Discrete Confidence

7 minute read

Published: February 06, 2025

Multivariate Copula Modeling

This R markdown is for Showcasing the continous gaussian copula in non-gaussian marginals.

Table of content

Overview
4-Point Confidence Scale
Simulation and fitting
Further exploration

Packages and setup

packages = c("brms","tidyverse","bayesplot",
             "pracma","here", "patchwork",
             "posterior","HDInterval","ordbetareg",
             "loo", "furrr","cmdstanr","mnormt","Rlab")


do.call(pacman::p_load, as.list(packages))

knitr::opts_chunk$set(echo = TRUE)

register_knitr_engine(override = FALSE)

set.seed(12345)

Overview.

Now that we have build multivariate models of three response types, i want to show and extend this to cases of discrete confidence ratings as many metacognitive experiments use these. To do this we need to make sure that both the binary responses and the confidence ratings are properly sampled. As for the binary responses we need to use the latent data-augmentation approach. Here I’ll go through how this can be done for confidence ratings that are discrete i.e. c ∈ {1, 2, 3, …K} but also ordered such that a confidence of 3 is higher than that of 2, and 2 higher than 1.

Ordered Logistic Regression and Latent Data Augmentation

The ordered logistic model is particularly suited for ordinal data like confidence ratings. The key insight is that we can think of the observed discrete confidence ratings as arising from an underlying continuous latent variable that is partitioned by cutpoints (also called thresholds).

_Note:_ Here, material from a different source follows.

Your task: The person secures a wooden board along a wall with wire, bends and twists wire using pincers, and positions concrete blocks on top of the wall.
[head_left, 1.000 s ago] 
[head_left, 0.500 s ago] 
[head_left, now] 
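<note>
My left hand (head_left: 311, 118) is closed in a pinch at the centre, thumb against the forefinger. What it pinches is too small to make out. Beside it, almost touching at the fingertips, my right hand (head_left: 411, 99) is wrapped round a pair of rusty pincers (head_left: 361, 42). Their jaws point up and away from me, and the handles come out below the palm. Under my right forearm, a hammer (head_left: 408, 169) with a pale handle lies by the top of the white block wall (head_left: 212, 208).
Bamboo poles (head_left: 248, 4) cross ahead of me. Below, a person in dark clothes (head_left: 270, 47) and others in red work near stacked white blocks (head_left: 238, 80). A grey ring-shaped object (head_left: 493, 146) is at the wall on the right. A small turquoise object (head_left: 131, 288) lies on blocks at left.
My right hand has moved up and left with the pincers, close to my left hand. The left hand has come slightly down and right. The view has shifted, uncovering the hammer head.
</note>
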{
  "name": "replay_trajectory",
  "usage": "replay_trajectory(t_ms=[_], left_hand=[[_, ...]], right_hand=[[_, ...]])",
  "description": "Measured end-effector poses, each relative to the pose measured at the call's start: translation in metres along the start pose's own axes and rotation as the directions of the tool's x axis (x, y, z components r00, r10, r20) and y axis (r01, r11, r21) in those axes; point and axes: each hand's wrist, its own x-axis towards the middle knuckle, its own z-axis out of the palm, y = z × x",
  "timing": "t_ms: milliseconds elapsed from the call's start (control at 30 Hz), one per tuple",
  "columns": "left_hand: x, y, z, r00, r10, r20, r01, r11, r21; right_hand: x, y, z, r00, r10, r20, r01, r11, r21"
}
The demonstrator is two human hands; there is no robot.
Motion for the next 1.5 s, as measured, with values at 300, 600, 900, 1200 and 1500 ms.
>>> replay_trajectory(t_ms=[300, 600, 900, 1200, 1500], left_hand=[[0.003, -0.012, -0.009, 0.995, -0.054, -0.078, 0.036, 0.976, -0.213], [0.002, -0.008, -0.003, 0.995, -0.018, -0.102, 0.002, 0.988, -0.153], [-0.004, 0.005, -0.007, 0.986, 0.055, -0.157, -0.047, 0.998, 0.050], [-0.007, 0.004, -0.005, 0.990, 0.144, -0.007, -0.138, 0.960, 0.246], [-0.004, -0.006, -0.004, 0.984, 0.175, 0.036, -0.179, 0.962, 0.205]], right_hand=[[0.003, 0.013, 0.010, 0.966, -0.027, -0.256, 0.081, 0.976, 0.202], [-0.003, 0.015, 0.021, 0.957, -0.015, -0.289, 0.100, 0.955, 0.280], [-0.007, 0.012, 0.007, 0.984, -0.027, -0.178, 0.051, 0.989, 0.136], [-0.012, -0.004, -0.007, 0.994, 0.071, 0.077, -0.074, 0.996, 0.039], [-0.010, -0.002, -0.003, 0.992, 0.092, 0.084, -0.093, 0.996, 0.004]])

The Ordered Logistic Model

For confidence ratings c ∈ {1, 2, 3, …K}, we use K − 1 cutpoints denoted as κ = (κ₁, κ₂, …, κ_K − 1) that divide the real line into K regions. These cutpoints must be ordered such that:

−∞ < κ₁ < κ₂ < … < κ_K − 1 < ∞

The probability that confidence equals category k is then defined as:

P(c = k) = P(κ_k − 1 < c^* ≤ κ_k)

where c^* is the underlying continuous latent variable, and we define κ₀ = −∞ and κ_K = ∞ as boundary conditions.

For the ordered logistic specifically, this latent variable c^* follows a logistic distribution (though one could use a normal distribution for ordered probit). The cumulative distribution function (CDF) of the logistic distribution is:

\[F(c^\*) = \frac{1}{1 + e^{-c^\*}}\]

This means the probability of observing confidence category k is:

P(c = k) = F(κ_k) − F(κ_k − 1)

Latent Data Augmentation for Copulas

To use this in a copula framework, we need to extract uniform variables from our discrete confidence ratings. Similar to the binary case, we cannot simply apply the CDF because discrete distributions have stepwise CDFs that aren’t invertible. Instead, we use latent data augmentation.

The general idea is that the uniform variables that we extract from the discrete confidence ratings will have upper and lower bounds defined based on the ordered logistic CDF. For each observed confidence rating c_n, we define bounds for the corresponding uniform variable U_n such that:

U_n ∼ Uniform(u_n⁻, u_n⁺)

where the bounds are:

\[u_n^- = F(\kappa_{c_n-1}) = \frac{1}{1 + e^{-\kappa_{c_n-1}}} \\ u_n^+ = F(\kappa_{c_n}) = \frac{1}{1 + e^{-\kappa_{c_n}}}\]

4-Point Confidence Scale

Let’s make this concrete with a 3-point confidence scale where c ∈ {1, 2, 3}. We need K − 1 = 2 cutpoints: κ₁, κ₂.

If c = 1 (lowest confidence): \(u^- = F(\kappa_0) = F(-\infty) = 0 \\ u^+ = F(\kappa_1) = \frac{1}{1 + e^{-\kappa_1}}\)

If c = 2: \(u^- = F(\kappa_1) = \frac{1}{1 + e^{-\kappa_1}} \\ u^+ = F(\kappa_2) = \frac{1}{1 + e^{-\kappa_2}}\)

If c = 3: \(u^- = F(\kappa_2) = \frac{1}{1 + e^{-\kappa_2}} \\ u^+ = F(\kappa_K) = F(\infty) = 1\)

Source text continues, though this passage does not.